Draco grimaced. "Next time you decide to give me the details to your sex life –don't." He smirked, and slammed the door in front of Crabbe's face.
"What's the envelope?" Blaise asked.
"Shut up. Don't talk to me." Draco said, having a feeling he already knew the cliché about to happen. He opened up the envelope to find a long piece of parchment with writing on it. "Shit."
'Dear Draco,
I have a burning desire and a hidden lust for you. Meet me out at the edge of the forbidden forest at nine.
Signed,
Your secret admirer.'
"Well that's twisted." Draco finally said. "Usually I'M the one with the hidden lust, not her."
"Whatcha talking bout?" Blaise asked.
"Granger –she wrote this stupid lust letter. We're supposed to go out to the forbidden forest and fuck at nine."
"Then don't go, if you're trying to avoid the clichés." Blaise explained.
"Yeah that could -Hold a moment… I never told you about my clichéd problem!" Draco pointed an accusing finger at Blaise. "WHO ARE YOU?"
"Heeeeeeeere's Voldy!" Blaise said, before drawing his wand and transforming himself into Lord Voldemort –with his snake like red eyes and pasty skin. "Draco, join me and together we shall rule the world with you as my right hand!"
"Why not left?" Draco asked. Voldemort seemed to ponder over this.

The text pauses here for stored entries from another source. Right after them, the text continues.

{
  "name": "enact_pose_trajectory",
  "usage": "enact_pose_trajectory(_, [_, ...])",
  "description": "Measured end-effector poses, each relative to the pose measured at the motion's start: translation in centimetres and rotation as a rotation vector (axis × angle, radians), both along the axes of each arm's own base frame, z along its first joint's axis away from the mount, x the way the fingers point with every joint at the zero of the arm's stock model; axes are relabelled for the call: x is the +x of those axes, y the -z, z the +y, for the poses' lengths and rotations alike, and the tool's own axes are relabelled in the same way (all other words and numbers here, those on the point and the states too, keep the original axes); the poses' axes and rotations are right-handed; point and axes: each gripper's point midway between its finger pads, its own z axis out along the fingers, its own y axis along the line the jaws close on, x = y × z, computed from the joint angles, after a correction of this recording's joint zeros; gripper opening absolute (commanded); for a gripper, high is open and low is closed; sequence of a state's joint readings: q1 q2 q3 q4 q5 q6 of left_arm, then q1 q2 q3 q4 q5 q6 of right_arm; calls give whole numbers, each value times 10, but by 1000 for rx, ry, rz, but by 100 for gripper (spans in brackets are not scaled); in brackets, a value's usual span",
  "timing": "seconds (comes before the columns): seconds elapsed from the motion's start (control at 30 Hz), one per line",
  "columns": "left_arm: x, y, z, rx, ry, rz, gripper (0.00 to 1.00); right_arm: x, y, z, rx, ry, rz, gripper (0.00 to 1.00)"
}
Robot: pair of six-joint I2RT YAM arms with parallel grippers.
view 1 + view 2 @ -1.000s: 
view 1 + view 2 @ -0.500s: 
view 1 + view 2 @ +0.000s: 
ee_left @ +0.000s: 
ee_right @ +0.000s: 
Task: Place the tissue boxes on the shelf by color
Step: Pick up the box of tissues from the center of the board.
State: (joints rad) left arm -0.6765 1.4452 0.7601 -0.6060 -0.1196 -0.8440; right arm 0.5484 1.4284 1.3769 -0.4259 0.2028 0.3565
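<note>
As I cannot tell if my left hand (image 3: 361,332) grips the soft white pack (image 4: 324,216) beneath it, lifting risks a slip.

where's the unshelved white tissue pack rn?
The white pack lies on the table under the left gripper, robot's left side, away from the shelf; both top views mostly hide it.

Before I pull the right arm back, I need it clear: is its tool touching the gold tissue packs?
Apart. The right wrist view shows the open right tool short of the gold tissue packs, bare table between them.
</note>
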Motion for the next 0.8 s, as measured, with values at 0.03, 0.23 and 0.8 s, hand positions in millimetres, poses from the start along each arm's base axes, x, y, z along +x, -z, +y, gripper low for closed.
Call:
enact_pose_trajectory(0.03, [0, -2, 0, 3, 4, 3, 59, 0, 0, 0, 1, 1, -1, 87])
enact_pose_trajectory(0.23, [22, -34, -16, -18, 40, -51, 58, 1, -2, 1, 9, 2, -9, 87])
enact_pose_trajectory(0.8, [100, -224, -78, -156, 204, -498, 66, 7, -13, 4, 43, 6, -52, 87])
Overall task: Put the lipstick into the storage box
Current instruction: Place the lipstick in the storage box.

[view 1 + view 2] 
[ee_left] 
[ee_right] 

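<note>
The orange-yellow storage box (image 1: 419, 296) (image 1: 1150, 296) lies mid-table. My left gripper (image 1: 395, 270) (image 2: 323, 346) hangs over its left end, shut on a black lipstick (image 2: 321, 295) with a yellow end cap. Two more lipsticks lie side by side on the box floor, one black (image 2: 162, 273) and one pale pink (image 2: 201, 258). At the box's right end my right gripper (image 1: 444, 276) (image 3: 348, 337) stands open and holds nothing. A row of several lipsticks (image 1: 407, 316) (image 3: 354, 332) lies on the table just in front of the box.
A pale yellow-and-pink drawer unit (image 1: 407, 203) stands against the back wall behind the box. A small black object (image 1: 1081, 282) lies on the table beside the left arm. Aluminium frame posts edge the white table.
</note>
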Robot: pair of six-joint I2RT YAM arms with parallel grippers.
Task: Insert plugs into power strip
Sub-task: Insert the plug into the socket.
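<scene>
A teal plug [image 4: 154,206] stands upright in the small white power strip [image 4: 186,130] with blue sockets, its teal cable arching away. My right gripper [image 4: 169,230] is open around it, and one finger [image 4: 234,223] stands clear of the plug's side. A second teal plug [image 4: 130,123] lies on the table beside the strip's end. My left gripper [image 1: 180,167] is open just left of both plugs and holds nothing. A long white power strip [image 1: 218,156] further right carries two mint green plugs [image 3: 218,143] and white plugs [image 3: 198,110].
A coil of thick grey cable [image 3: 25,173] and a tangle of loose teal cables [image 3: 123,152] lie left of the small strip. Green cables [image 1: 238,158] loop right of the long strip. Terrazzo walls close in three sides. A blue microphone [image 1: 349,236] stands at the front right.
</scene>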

"I don't know. I suppose its because I have a superiority complex and when I say right hand I expect everyone to bow to me and say 'yes master' because deep down I'm shallow and insecure about who I am and what my past has brought to Harry Potter and his friends, not to mention the entire world. Perhaps if I stopped to think about what I truly was I could see my true potential."
"Er…"
"JOIN ME!"
"… Is there any money involved?" Draco questioned. Voldemort nodded. "Nah, its alright. I don't want to ruin my perfect skin."
"Oh don't give me that bullshit, Malfoy, I know you have a freckle on your left butt cheek." Voldemort smirked. Draco blushed bright red.
Tom Riddle, AKA Voldemort, twisted his lips into a peculiar smile and pointed his wand at Draco's arm. Draco had a sudden urge to fight back but realized it was too cliché to be real –and the odd thing was this was real life.
"B-Bu-But…" Draco started to say, but Voldemort hushed him up with a slap across the face. Draco narrowed his eyes. "HEY! My father would NOT approve! He says the only kind of sex worth having is if it's kinky –not non-consensual!"
"I wasn't going to rape you," Voldemort sighed, "I was going to give you your dark mark."
"Oh, is that all?"
"Yes."
"Okay."
Just as Voldemort was about to put his wand to Draco's left arm, Hermione Granger burst through the Slytherin Boy's door, wand at the ready. "Back off OR ELSE."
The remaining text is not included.